参院選:タレント候補のどっちらけから夢想すること

 11日の投票日に向けて、参院選はいまやたけなわである。職場の窓の下を選挙カーが走り回り、街はざわめいている。しかし何かが違うのだ。昨年の総選挙と比べると大きく盛り上がりを欠いていることは間違いない。選挙よりワールドカップ。国民のもっぱらの関心は政治にはないのであろう。
 このことは国民が単純に飽きっぽいからではない。政党の責任が大きい。真に政治家の資質が認められる候補者が如何にも少なすぎるからだ。例えばタレント候補。谷亮子さんを筆頭に思いつくままに列挙すると、堀内恒夫さん、三原じゅん子さん、庄野真代さん等々。与党も野党もない。相変わらずタレント候補は百花繚乱である。
 民主党さくらパパ横峯良郎さん)で懲りているはずなのに性懲りもなく、また少なからぬタレント候補を担ぎ出す。政党が彼らの能力に期待しているわけでないことは、誰の目にも明らかである。にもタレント候補。民主党へは世直しへの期待が大きかったわけだ。しかし従来の自民党以上に節度のないことをやっているのでは、そうした期待もしぼんでしまう。

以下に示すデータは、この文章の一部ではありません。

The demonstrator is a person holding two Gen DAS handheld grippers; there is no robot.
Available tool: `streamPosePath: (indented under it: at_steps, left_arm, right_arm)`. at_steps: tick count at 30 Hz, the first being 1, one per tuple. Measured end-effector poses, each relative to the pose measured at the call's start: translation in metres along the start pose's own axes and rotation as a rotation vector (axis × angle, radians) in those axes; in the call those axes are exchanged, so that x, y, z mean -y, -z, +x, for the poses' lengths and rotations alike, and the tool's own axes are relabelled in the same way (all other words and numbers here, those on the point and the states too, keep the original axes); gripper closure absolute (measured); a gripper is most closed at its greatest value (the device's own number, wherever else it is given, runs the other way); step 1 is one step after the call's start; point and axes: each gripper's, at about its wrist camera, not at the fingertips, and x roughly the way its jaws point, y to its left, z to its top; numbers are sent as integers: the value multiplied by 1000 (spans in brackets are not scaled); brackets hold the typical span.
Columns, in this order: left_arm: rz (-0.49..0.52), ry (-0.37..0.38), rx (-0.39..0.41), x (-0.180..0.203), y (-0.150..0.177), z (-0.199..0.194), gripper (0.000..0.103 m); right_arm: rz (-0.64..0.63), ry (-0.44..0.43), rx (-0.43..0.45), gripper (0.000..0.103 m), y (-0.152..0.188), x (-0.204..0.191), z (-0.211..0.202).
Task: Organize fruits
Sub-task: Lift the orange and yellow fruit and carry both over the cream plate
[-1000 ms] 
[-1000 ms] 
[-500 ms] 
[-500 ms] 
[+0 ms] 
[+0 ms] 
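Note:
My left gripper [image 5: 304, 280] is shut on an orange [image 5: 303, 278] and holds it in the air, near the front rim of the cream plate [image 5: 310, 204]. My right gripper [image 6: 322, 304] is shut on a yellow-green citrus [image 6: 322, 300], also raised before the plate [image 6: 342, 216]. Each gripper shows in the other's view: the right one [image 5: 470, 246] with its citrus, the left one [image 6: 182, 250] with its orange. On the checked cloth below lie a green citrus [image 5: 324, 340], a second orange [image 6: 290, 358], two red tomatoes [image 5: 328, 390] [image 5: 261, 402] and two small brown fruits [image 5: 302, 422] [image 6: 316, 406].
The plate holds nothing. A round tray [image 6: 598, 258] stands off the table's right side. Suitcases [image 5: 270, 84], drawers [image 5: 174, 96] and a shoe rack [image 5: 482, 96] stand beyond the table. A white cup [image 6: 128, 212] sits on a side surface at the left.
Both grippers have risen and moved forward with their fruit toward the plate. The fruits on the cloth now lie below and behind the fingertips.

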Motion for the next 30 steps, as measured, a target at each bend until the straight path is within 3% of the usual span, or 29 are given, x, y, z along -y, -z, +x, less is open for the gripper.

 要するに今回の選挙が一向に盛り上がらないのは、相も変わらず“チェンジ”に踏み出すことの出来ない既成政党に、国民はまたぞろ倦んでしまったからだ。政界ばかりでなく、財界も官界もありとあらゆる分野で人材が払底していることは周知の事実である。だが探せば政治家の適格者はもっといるはずだ。少なくともタレント候補を基準とすれば、適格者はもっともっと多い。
 もはや死語であるのかもしれないが、かって参議院は「良識の府」と言われた。衆議院で政党の利害が剥き出しにされていたとしても、参議院では良識に優れる議員諸氏によって大所高所からの議論を展開し、政党政治の行き過ぎのチェックを図る。被選挙権者の最低年齢を30歳に定めたのも、参議院議員には良識が求められるからだという。はるか昔の小学生時代、社会科の授業で確かそう教えられた。
 だが今の参議院はその理想からは程遠い。第二衆議院もいいところである。法案をスムーズに通すために数の論理を金科玉条とする。これでは衆議院との差別性が一向に分からない。衆議院と同じ理屈で議会運営が図られるのだとすれば、詰まるところ参議院など要らないということだ。
 現行の政治改革の議論は議員定数の削減ばかりが先行しているが、その前に二院制の意義を真剣に考えなければならない。その上での政治改革であろう。そこに政党政治の論理を持ち込むのであれば、参議院など要らない。だが政党政治の本質が数の横暴であるとすれば、それをチェックする機関は必ず必要である。
 私自身は原点に立ち返って、参議院を「良識の府」に復興させなければならないと考えている。政党政治から距離を置くために、議員の政党所属は認めない。良識がよく機能するように、議員資格として一定程度“実”社会で活躍した経験を必須とする。そのため被選挙権年齢を40歳程度に引き上げる。定数は最低限(100名程度)。選挙区は全国区一本。政治屋を排除するために、再任は2期12年等々。そして肝心なのは参議院議員はボランティアであること。そうすれば政治は確実に変わる。
 そんなことを夢想しながら今回の選挙を考えると、私自身もはやどっちらけで興味が湧かない。だがささやかな国民の責務として選択肢は狭いのだが、少しでも私なりの理想に適う人物を選びたいと思う。辛い選択である。